From the data below, please reproduce exactly everything from the line that contains "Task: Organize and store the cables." down to the line that contains "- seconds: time", with both ends included.

=== Data section ===

--- --- ---

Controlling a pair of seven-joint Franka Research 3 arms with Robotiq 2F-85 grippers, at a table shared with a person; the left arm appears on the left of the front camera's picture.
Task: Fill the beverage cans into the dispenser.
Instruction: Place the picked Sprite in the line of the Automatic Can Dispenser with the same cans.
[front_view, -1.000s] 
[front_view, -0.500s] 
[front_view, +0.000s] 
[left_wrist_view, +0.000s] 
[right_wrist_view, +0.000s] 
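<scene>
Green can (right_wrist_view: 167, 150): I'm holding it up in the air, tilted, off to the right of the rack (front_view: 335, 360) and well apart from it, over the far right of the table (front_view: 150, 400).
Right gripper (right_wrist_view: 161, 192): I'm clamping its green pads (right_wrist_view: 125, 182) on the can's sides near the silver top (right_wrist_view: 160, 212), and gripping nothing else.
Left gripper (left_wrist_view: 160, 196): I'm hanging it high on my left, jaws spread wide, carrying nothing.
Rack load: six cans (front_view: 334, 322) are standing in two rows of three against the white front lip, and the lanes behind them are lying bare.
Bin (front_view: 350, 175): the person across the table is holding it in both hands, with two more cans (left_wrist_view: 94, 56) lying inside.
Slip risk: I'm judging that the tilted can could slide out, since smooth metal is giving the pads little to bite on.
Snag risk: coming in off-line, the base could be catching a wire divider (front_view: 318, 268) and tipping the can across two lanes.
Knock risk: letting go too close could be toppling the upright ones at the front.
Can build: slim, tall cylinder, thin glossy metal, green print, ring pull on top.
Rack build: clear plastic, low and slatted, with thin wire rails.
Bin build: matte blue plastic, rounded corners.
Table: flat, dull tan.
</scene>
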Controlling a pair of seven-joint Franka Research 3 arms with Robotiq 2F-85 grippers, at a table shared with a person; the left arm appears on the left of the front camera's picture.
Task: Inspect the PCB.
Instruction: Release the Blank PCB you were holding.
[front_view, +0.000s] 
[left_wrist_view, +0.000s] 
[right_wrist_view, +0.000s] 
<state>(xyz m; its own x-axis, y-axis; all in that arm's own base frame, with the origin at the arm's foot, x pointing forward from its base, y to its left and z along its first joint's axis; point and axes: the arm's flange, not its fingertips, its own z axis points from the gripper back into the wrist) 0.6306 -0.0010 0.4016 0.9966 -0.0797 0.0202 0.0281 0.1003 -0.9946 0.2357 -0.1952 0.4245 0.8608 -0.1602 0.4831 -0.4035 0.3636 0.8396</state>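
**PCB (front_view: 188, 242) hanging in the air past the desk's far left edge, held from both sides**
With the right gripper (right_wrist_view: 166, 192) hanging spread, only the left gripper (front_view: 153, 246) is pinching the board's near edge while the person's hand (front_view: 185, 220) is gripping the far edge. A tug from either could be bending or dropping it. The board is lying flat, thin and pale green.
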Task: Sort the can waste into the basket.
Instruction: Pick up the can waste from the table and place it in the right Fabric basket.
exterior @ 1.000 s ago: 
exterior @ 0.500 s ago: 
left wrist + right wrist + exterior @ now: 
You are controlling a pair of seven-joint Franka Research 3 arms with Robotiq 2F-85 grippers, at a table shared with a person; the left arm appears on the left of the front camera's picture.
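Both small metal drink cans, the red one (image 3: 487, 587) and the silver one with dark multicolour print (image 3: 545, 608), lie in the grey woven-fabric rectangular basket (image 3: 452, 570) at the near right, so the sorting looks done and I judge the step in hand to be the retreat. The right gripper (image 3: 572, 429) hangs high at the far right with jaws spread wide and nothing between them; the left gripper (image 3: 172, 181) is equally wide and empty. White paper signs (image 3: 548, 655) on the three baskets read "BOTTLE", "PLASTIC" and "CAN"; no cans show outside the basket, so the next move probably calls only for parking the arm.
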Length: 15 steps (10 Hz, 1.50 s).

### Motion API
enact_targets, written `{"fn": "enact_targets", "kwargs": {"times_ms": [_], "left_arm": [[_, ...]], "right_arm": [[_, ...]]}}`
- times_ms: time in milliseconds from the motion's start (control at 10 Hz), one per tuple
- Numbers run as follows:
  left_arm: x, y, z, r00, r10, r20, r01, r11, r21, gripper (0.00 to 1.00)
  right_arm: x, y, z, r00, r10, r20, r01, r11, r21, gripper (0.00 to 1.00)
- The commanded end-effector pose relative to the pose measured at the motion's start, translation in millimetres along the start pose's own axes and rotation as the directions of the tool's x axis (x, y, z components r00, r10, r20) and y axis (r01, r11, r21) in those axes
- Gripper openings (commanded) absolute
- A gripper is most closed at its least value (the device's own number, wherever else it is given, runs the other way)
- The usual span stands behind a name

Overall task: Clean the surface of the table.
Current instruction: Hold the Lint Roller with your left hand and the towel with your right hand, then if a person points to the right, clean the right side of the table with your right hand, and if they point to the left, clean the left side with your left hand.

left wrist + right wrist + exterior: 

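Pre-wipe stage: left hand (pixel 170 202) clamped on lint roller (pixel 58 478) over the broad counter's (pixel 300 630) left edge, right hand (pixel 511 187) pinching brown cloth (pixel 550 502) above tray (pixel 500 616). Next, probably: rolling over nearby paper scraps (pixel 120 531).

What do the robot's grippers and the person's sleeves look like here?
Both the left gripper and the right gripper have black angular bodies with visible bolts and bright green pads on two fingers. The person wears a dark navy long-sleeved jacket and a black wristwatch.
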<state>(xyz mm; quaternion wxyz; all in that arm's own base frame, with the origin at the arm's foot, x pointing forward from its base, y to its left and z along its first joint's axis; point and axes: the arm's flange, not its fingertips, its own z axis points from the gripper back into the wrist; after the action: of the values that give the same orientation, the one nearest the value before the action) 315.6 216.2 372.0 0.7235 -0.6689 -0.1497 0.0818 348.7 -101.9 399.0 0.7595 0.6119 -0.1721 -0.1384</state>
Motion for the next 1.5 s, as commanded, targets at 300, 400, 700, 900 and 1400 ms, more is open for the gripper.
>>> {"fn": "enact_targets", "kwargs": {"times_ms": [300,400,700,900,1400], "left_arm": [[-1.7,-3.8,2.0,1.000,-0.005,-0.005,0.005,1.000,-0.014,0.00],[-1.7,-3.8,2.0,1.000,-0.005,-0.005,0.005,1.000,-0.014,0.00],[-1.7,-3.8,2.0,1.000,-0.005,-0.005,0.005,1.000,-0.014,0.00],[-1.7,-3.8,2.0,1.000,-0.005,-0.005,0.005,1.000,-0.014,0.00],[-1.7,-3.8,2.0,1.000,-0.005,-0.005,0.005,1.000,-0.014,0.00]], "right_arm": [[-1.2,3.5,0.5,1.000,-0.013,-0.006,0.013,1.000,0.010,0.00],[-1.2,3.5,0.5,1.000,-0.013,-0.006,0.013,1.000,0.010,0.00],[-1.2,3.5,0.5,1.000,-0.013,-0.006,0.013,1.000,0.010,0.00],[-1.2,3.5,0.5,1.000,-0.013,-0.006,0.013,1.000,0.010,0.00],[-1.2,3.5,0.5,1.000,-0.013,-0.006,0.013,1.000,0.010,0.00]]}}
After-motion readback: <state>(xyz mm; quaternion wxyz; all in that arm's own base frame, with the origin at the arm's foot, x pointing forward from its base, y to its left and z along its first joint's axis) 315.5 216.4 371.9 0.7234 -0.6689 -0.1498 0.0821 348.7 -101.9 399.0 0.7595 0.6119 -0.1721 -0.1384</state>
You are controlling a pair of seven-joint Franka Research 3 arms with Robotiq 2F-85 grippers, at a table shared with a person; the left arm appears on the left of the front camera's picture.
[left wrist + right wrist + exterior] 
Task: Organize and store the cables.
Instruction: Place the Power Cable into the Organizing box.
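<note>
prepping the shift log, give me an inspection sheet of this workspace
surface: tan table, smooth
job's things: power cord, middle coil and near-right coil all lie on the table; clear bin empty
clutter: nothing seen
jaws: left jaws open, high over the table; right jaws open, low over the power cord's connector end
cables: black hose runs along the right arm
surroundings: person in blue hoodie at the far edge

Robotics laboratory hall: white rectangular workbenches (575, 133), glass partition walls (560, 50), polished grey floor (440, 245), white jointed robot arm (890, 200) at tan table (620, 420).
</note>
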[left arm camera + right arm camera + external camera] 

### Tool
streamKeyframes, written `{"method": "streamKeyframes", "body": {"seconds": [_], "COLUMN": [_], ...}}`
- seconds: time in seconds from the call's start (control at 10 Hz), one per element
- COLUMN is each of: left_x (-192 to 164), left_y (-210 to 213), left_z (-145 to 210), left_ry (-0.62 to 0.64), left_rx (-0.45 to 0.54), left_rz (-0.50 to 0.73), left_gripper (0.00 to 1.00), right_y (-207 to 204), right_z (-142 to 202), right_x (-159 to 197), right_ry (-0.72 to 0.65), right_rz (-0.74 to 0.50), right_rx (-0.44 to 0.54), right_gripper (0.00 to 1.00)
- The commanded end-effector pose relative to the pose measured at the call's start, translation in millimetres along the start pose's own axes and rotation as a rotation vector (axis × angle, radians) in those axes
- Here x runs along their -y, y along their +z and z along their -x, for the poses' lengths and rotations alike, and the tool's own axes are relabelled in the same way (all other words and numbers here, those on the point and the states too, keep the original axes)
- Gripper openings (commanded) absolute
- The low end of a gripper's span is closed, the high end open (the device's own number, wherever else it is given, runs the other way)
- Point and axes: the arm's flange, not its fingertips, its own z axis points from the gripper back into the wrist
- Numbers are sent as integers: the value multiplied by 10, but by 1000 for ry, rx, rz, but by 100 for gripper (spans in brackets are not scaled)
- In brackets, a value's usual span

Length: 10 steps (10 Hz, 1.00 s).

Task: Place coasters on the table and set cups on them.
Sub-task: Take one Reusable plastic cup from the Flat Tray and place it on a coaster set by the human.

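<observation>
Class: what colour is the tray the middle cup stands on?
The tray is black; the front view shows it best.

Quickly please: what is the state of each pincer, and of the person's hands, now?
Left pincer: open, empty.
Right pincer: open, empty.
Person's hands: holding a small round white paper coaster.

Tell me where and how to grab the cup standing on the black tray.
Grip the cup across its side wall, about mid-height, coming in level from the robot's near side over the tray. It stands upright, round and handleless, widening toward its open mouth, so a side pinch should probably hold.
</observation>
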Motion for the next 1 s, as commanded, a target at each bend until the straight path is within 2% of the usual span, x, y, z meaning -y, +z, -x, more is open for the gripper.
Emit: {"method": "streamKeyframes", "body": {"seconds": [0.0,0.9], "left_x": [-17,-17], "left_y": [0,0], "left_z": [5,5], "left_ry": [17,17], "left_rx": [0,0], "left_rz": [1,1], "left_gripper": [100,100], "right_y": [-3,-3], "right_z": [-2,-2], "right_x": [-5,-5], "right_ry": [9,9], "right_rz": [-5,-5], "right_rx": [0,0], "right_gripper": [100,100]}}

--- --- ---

=== Written solution ===
Task: Organize and store the cables.
Instruction: Place the Power Cable into the Organizing box.
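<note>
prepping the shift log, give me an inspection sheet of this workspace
surface: tan table, smooth
job's things: power cord, middle coil and near-right coil all lie on the table; clear bin empty
clutter: nothing seen
jaws: left jaws open, high over the table; right jaws open, low over the power cord's connector end
cables: black hose runs along the right arm
surroundings: person in blue hoodie at the far edge

Robotics laboratory hall: white rectangular workbenches (575, 133), glass partition walls (560, 50), polished grey floor (440, 245), white jointed robot arm (890, 200) at tan table (620, 420).
</note>
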[left arm camera + right arm camera + external camera] 

### Tool
streamKeyframes, written `{"method": "streamKeyframes", "body": {"seconds": [_], "COLUMN": [_], ...}}`
- seconds: time in seconds from the call's start (control at 10 Hz), one per element

There is no more to this answer.